## [WHAT IS NEEDED]
Only the lines that hold "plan" should be in the answer, each copied from the data below.

## [DATA]
§

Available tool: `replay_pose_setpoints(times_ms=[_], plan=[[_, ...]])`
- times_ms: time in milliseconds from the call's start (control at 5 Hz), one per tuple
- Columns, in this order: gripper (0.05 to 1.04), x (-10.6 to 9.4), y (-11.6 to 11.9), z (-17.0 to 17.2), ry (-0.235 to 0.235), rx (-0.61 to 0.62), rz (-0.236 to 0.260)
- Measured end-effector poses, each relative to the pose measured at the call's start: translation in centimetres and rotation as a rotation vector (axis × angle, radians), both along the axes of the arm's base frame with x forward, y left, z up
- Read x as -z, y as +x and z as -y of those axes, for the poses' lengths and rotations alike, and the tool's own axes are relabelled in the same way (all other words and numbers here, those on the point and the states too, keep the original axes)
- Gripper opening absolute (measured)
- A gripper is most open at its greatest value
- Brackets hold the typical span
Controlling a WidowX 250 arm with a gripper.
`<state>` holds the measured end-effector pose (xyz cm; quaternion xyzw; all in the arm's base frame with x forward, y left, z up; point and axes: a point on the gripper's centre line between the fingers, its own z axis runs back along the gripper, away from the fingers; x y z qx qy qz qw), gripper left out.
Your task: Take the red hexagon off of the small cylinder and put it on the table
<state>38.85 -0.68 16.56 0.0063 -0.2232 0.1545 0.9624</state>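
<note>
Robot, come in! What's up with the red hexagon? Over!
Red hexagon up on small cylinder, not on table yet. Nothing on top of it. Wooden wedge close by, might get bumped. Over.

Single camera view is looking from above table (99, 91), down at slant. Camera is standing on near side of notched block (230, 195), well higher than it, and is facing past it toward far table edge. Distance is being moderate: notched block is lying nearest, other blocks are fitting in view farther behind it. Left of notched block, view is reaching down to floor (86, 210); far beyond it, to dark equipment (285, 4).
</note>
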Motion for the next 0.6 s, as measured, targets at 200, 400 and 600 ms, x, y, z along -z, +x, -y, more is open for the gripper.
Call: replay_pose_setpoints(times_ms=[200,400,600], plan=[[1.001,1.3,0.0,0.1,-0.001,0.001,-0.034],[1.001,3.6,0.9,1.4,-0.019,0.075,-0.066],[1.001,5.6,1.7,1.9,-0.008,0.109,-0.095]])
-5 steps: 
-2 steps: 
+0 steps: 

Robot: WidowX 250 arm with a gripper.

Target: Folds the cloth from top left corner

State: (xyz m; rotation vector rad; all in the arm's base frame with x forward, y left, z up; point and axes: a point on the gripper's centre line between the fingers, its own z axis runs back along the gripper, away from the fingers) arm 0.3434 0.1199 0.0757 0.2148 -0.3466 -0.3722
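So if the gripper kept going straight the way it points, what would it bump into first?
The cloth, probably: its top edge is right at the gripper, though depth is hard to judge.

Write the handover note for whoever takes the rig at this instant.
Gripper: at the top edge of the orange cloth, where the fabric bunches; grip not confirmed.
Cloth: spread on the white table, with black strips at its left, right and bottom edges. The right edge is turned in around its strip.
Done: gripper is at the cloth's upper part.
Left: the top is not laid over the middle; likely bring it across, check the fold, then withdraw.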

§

## [EXPECTED OUTPUT]
Available tool: `replay_pose_setpoints(times_ms=[_], plan=[[_, ...]])`
Call: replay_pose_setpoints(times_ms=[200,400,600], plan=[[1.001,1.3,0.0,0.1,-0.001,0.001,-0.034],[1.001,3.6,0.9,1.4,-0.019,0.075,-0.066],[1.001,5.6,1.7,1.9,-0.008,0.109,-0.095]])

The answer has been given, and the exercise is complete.